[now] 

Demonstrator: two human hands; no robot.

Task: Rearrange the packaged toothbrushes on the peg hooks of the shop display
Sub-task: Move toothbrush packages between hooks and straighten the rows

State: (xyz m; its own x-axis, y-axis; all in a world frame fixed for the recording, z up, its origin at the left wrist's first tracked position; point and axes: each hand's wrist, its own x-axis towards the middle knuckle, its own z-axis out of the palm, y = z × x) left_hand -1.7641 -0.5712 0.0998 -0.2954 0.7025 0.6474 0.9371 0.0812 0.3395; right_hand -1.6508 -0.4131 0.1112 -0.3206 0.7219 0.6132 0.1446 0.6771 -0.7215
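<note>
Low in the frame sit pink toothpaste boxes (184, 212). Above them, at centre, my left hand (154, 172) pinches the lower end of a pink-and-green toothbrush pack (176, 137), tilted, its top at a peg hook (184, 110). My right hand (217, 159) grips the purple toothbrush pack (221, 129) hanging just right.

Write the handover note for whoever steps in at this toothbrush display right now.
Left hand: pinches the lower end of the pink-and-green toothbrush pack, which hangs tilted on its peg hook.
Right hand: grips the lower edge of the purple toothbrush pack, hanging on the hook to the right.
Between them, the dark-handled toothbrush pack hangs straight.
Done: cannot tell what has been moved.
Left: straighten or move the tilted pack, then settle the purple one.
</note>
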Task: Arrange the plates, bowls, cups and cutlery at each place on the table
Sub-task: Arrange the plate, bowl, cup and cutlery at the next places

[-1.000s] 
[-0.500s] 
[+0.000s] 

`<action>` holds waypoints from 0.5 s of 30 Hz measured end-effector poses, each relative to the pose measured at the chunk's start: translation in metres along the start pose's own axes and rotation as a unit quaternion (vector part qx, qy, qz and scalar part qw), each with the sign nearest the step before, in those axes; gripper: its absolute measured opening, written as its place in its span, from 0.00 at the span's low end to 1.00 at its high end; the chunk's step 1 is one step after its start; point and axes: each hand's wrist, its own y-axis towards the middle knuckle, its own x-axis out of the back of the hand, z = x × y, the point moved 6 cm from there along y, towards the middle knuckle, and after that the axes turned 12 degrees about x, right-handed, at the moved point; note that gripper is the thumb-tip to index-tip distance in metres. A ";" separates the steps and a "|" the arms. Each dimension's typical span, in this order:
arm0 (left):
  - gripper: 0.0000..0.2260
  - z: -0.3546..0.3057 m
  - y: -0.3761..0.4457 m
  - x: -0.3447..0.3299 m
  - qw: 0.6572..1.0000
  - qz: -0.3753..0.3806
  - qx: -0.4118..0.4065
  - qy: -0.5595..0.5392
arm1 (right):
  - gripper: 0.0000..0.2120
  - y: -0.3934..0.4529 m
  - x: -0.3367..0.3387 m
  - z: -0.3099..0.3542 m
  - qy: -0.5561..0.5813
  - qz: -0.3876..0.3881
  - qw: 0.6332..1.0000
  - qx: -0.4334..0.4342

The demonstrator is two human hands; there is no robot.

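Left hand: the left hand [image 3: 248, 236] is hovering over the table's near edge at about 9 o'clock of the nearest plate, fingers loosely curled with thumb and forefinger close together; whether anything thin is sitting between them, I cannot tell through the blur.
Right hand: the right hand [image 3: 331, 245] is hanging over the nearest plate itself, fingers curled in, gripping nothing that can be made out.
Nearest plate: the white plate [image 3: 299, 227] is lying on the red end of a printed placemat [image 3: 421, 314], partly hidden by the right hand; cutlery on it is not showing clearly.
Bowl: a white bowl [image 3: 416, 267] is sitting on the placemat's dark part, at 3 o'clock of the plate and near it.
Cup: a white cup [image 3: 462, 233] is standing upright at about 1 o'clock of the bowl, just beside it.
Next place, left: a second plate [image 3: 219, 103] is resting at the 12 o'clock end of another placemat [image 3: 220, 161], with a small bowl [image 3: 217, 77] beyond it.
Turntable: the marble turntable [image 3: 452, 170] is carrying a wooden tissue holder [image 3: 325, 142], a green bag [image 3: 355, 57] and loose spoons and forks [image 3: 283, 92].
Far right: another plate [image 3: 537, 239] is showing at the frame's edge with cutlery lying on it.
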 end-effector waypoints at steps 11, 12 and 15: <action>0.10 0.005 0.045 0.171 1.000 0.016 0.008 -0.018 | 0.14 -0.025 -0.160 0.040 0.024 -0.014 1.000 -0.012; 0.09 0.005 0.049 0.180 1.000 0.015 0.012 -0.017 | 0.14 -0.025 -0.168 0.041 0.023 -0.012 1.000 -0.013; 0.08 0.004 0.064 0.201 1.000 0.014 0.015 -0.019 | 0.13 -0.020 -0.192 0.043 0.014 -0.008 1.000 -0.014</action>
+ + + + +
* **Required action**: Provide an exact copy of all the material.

* **Your solution**:
[now] 

Demonstrator: two human hands; no robot.

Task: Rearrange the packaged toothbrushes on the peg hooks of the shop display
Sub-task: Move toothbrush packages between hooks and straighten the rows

State: (xyz m; its own x-axis, y-axis; all in a world frame fixed for the recording, z up, its origin at the left wrist's first tracked position; point and axes: each hand's wrist, its own x-axis towards the middle knuckle, its own z-axis out of the palm, y = z × x) left_hand -1.7641 -0.5712 0.0998 -0.2954 0.7025 0.6474 0.9371 0.0812 0.3395; right_hand -1.6508 -0.4131 0.1112 -0.3206 0.7219 0.6132 0.1446 0.6771 -0.7215
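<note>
Low in the frame sit pink toothpaste boxes (184, 212). Above them, at centre, my left hand (154, 172) pinches the lower end of a pink-and-green toothbrush pack (176, 137), tilted, its top at a peg hook (184, 110). My right hand (217, 159) grips the purple toothbrush pack (221, 129) hanging just right.

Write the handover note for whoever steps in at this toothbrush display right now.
Left hand: pinches the lower end of the pink-and-green toothbrush pack, which hangs tilted on its peg hook.
Right hand: grips the lower edge of the purple toothbrush pack, hanging on the hook to the right.
Between them, the dark-handled toothbrush pack hangs straight.
Done: cannot tell what has been moved.
Left: straighten or move the tilted pack, then settle the purple one.
</note>
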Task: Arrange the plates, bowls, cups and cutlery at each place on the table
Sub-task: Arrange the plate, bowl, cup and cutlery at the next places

[-1.000s] 
[-0.500s] 
[+0.000s] 

`<action>` holds waypoints from 0.5 s of 30 Hz measured end-effector poses, each relative to the pose measured at the chunk's start: translation in metres along the start pose's own axes and rotation as a unit quaternion (vector part qx, qy, qz and scalar part qw), each with the sign nearest the step before, in those axes; gripper: its absolute measured opening, written as its place in its span, from 0.00 at the span's low end to 1.00 at its high end; the chunk's step 1 is one step after its start; point and axes: each hand's wrist, its own y-axis towards the middle knuckle, its own x-axis out of the back of the hand, z = x × y, the point moved 6 cm from there along y, towards the middle knuckle, and after that the axes turned 12 degrees about x, right-handed, at the moved point; note that gripper is the thumb-tip to index-tip distance in metres. A ";" separates the steps and a "|" the arms. Each dimension's typical span, in this order:
arm0 (left):
  - gripper: 0.0000..0.2260
  - z: -0.3546..0.3057 m
  - y: -0.3761..0.4457 m
  - x: -0.3447..0.3299 m
  - qw: 0.6572..1.0000
  - qz: -0.3753..0.3806
  - qx: -0.4118..0.4065
  - qy: -0.5595..0.5392
arm1 (right):
  - gripper: 0.0000..0.2120
  - y: -0.3934..0.4529 m
  - x: -0.3367..0.3387 m
  - z: -0.3099..0.3542 m
  - qy: -0.5561..0.5813
  - qz: -0.3876..0.3881
  - qw: 0.6332..1.0000
  - qx: -0.4334..0.4342

The demonstrator is two human hands; there is no robot.

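Left hand: the left hand [image 3: 248, 236] is hovering over the table's near edge at about 9 o'clock of the nearest plate, fingers loosely curled with thumb and forefinger close together; whether anything thin is sitting between them, I cannot tell through the blur.
Right hand: the right hand [image 3: 331, 245] is hanging over the nearest plate itself, fingers curled in, gripping nothing that can be made out.
Nearest plate: the white plate [image 3: 299, 227] is lying on the red end of a printed placemat [image 3: 421, 314], partly hidden by the right hand; cutlery on it is not showing clearly.
Bowl: a white bowl [image 3: 416, 267] is sitting on the placemat's dark part, at 3 o'clock of the plate and near it.
Cup: a white cup [image 3: 462, 233] is standing upright at about 1 o'clock of the bowl, just beside it.
Next place, left: a second plate [image 3: 219, 103] is resting at the 12 o'clock end of another placemat [image 3: 220, 161], with a small bowl [image 3: 217, 77] beyond it.
Turntable: the marble turntable [image 3: 452, 170] is carrying a wooden tissue holder [image 3: 325, 142], a green bag [image 3: 355, 57] and loose spoons and forks [image 3: 283, 92].
Far right: another plate [image 3: 537, 239] is showing at the frame's edge with cutlery lying on it.
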 end-effector waypoints at steps 11, 12 and 15: <action>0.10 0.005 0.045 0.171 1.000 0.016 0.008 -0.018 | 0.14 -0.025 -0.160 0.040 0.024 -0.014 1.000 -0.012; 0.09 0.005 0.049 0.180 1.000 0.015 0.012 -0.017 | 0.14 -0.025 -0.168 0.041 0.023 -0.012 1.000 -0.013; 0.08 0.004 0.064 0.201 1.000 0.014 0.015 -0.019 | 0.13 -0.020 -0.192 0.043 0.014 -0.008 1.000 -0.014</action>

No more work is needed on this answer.